START Information shown

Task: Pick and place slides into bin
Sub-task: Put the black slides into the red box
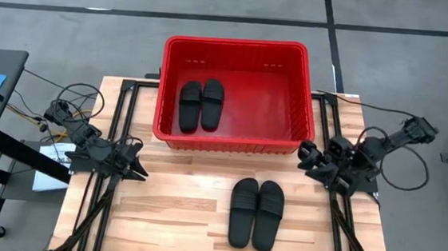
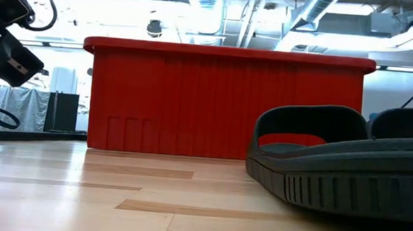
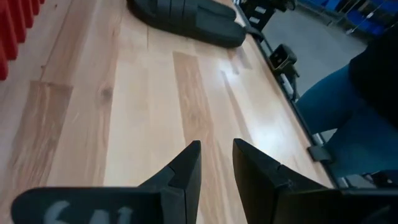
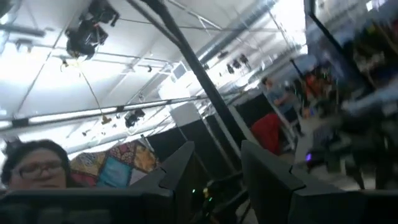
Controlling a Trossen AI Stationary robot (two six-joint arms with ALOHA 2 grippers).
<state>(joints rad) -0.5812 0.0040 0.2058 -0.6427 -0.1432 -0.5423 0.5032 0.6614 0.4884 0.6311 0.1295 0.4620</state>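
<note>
Two black slides [image 1: 201, 105] lie side by side in the red bin [image 1: 228, 144], two more [image 1: 255, 214] wait on the wooden table [image 1: 169, 209] just in front, so half is done, while the left gripper [image 1: 140, 169] and right gripper [image 1: 307, 154] rest at the sides, fingers slightly apart, holding nothing.

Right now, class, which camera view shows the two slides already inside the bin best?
The high view: it looks straight down on the pair of slides lying side by side in the red bin. In the low view the bin's wall hides them; neither wrist view shows them.
</note>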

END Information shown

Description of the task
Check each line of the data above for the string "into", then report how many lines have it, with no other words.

Response to this task
2